Count the lines below that contain the word "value". Give only the number.

------ Dataset entries ------

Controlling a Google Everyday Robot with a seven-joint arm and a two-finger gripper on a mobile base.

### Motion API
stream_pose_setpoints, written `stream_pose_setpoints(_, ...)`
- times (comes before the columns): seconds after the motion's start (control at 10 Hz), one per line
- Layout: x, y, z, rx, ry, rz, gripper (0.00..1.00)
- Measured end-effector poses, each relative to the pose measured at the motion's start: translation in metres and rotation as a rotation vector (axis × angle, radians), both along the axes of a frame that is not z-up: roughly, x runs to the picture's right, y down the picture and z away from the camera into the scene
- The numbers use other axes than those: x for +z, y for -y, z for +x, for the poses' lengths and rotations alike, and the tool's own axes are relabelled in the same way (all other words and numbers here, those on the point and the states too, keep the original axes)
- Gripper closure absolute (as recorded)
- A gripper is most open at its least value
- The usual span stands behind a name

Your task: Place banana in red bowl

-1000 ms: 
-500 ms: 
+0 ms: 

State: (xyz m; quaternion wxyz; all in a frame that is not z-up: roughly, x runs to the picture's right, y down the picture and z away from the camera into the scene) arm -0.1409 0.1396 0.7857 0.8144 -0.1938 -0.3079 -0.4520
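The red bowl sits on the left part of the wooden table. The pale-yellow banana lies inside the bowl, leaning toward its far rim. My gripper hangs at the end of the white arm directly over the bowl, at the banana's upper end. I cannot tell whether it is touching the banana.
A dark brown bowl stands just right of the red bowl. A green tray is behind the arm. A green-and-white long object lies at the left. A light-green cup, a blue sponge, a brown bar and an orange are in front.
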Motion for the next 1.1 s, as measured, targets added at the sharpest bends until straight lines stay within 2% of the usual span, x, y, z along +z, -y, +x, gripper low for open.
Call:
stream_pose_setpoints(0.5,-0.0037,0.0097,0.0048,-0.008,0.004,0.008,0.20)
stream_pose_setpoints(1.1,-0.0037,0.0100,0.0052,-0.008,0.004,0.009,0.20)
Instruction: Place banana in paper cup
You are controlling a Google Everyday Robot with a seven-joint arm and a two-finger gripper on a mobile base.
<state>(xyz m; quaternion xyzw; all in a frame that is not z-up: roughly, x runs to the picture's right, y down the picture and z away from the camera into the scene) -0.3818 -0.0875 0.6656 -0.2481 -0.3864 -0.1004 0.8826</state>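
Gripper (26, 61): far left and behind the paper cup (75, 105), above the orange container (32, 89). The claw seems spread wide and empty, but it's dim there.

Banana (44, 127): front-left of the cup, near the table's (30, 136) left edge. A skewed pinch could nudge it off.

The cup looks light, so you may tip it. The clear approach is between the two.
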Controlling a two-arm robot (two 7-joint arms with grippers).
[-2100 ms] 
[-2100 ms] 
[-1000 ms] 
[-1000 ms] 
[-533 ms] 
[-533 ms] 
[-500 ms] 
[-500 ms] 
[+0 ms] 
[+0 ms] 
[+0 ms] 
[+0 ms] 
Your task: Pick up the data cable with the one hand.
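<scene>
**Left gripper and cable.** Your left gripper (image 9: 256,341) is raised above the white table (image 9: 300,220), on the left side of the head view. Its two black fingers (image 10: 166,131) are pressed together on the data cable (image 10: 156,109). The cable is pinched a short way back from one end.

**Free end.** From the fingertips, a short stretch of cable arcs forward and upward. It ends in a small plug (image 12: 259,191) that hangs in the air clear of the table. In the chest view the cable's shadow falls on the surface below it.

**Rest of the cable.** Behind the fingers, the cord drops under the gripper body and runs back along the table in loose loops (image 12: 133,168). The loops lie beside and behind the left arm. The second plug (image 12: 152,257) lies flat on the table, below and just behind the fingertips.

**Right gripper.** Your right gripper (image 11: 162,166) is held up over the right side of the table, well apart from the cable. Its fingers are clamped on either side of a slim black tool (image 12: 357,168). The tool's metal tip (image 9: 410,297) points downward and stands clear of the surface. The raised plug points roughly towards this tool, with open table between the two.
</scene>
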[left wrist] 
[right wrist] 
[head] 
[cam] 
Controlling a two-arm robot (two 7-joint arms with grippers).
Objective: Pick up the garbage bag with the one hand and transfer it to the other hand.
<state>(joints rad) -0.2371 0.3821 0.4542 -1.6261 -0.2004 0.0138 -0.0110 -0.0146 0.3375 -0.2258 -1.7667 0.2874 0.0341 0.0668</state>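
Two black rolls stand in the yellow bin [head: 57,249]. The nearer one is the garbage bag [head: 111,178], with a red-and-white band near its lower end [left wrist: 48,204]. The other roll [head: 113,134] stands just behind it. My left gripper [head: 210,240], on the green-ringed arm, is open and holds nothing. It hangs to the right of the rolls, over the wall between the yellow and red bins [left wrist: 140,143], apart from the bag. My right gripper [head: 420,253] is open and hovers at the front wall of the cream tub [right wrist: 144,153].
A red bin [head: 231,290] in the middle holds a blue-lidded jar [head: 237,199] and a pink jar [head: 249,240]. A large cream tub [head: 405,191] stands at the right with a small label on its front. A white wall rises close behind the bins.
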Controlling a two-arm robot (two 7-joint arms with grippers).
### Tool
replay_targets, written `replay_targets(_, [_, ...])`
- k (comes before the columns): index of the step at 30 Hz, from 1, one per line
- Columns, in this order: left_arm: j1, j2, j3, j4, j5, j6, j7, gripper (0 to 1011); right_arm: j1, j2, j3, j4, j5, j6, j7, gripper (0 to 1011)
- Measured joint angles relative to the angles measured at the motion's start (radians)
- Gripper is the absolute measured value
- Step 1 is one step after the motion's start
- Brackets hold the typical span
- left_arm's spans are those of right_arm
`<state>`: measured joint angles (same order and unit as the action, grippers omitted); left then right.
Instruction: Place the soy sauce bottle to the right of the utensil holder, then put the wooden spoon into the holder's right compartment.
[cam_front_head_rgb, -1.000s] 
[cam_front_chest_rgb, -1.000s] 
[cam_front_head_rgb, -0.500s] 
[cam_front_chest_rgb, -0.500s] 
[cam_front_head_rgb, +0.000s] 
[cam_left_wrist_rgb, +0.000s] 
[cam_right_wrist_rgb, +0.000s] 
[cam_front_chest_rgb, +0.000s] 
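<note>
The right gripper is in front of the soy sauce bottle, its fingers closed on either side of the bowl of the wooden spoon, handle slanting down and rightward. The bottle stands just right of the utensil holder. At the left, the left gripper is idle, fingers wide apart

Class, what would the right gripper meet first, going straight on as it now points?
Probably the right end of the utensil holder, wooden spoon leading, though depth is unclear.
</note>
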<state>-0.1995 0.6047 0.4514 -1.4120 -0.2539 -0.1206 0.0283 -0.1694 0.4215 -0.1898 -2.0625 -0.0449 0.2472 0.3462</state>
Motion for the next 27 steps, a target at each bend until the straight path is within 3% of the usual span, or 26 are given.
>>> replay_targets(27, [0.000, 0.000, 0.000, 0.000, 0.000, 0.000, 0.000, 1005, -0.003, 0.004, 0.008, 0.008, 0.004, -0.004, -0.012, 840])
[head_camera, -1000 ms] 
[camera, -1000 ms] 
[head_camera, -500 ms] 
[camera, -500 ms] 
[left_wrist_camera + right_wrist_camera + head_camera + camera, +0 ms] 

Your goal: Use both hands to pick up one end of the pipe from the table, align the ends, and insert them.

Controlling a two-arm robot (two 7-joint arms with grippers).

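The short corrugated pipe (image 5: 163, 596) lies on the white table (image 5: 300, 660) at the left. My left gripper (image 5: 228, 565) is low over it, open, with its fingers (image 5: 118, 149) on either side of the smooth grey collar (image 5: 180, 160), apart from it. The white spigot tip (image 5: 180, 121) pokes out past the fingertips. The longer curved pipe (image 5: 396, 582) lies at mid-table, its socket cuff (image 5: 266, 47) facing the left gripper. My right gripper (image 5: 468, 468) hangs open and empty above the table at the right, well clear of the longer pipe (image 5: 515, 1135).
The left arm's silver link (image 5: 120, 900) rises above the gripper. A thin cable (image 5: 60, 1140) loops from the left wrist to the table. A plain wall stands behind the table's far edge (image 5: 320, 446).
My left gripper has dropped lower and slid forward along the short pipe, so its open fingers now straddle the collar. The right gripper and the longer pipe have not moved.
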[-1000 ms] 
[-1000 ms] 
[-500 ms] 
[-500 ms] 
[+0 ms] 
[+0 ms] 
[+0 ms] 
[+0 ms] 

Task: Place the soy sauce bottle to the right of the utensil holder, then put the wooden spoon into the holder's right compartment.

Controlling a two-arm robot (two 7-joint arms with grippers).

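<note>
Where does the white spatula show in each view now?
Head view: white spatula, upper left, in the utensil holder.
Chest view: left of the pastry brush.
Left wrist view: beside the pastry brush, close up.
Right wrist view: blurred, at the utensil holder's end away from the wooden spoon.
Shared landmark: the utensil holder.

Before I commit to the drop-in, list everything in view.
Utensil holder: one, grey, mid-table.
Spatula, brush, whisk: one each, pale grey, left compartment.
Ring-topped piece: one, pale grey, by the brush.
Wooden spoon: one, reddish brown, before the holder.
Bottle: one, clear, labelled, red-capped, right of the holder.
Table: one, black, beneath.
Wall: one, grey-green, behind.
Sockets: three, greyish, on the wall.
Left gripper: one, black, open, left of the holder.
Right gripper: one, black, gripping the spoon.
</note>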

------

§ Task solution:
2